Dataset section:
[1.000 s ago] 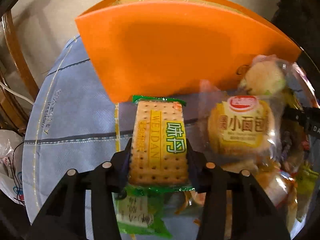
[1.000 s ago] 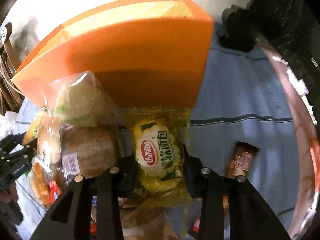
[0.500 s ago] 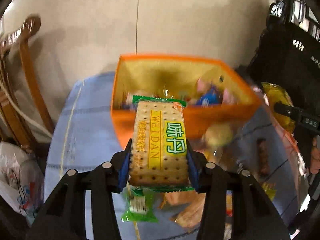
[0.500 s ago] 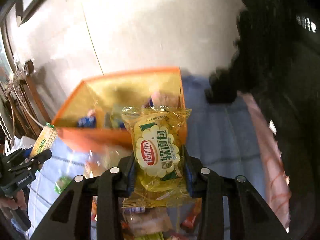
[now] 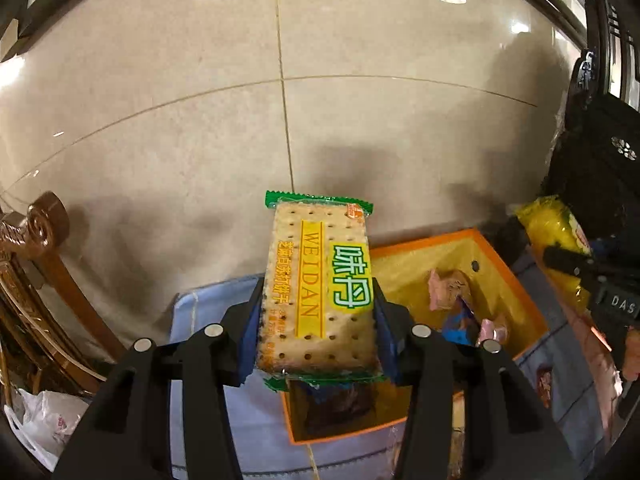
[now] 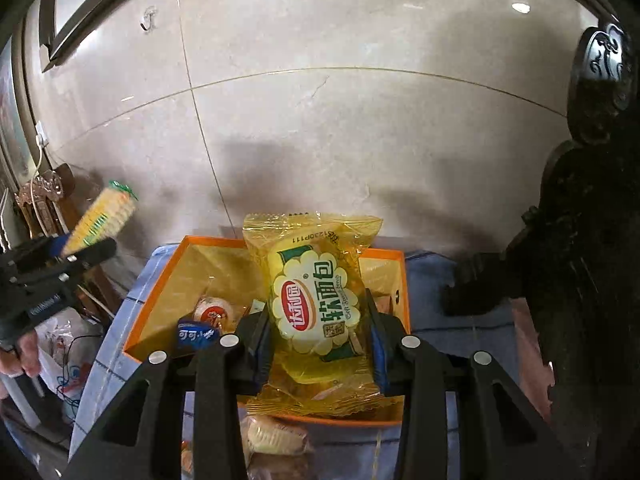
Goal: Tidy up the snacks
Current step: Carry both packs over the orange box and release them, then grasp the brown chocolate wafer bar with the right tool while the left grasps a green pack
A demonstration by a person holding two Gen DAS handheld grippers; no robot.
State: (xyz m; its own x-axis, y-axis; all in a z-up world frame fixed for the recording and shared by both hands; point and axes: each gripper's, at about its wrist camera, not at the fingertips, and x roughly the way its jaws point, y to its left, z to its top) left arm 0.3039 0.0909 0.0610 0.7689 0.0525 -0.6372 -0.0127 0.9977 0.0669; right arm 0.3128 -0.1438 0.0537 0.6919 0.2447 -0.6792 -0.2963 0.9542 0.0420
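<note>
My left gripper [image 5: 318, 324] is shut on a green-edged cracker packet [image 5: 316, 288] and holds it high over the near left part of the orange box [image 5: 516, 292]. My right gripper [image 6: 318, 334] is shut on a yellow soft-bread packet [image 6: 316, 292], held above the orange box [image 6: 154, 292]. The box holds several wrapped snacks [image 5: 456, 304]. In the right wrist view the left gripper [image 6: 60, 264] with the cracker packet [image 6: 102, 216] shows at the left. In the left wrist view the bread packet [image 5: 552, 228] shows at the right.
The box stands on a blue cloth [image 5: 208, 312] on the table. A tiled wall [image 5: 280, 100] is behind. A carved wooden chair [image 5: 36, 264] is at the left, dark carved furniture [image 6: 584, 240] at the right. More wrapped snacks [image 6: 272, 436] lie in front of the box.
Both grippers have risen with their packets from table level to above the orange box. The views now look down into the open box and at the wall.
</note>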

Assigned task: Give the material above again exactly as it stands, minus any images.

Result below:
[1.000 s ago] 
[1.000 s ago] 
[0.500 s ago] 
[0.500 s ago] 
[now] 
[now] 
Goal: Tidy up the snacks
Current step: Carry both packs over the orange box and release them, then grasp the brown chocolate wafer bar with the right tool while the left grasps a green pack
A demonstration by a person holding two Gen DAS handheld grippers; no robot.
State: (xyz m; its own x-axis, y-axis; all in a z-up world frame fixed for the recording and shared by both hands; point and axes: each gripper's, at about its wrist camera, not at the fingertips, and x roughly the way its jaws point, y to its left, z to its top) left arm 0.3039 0.0909 0.0610 0.7689 0.0525 -0.6372 -0.0127 0.9977 0.0669; right arm 0.3128 -0.1438 0.0537 0.6919 0.2447 -0.6792 -0.2963 0.9542 0.0420
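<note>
My left gripper [image 5: 318, 324] is shut on a green-edged cracker packet [image 5: 316, 288] and holds it high over the near left part of the orange box [image 5: 516, 292]. My right gripper [image 6: 318, 334] is shut on a yellow soft-bread packet [image 6: 316, 292], held above the orange box [image 6: 154, 292]. The box holds several wrapped snacks [image 5: 456, 304]. In the right wrist view the left gripper [image 6: 60, 264] with the cracker packet [image 6: 102, 216] shows at the left. In the left wrist view the bread packet [image 5: 552, 228] shows at the right.
The box stands on a blue cloth [image 5: 208, 312] on the table. A tiled wall [image 5: 280, 100] is behind. A carved wooden chair [image 5: 36, 264] is at the left, dark carved furniture [image 6: 584, 240] at the right. More wrapped snacks [image 6: 272, 436] lie in front of the box.
Both grippers have risen with their packets from table level to above the orange box. The views now look down into the open box and at the wall.
</note>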

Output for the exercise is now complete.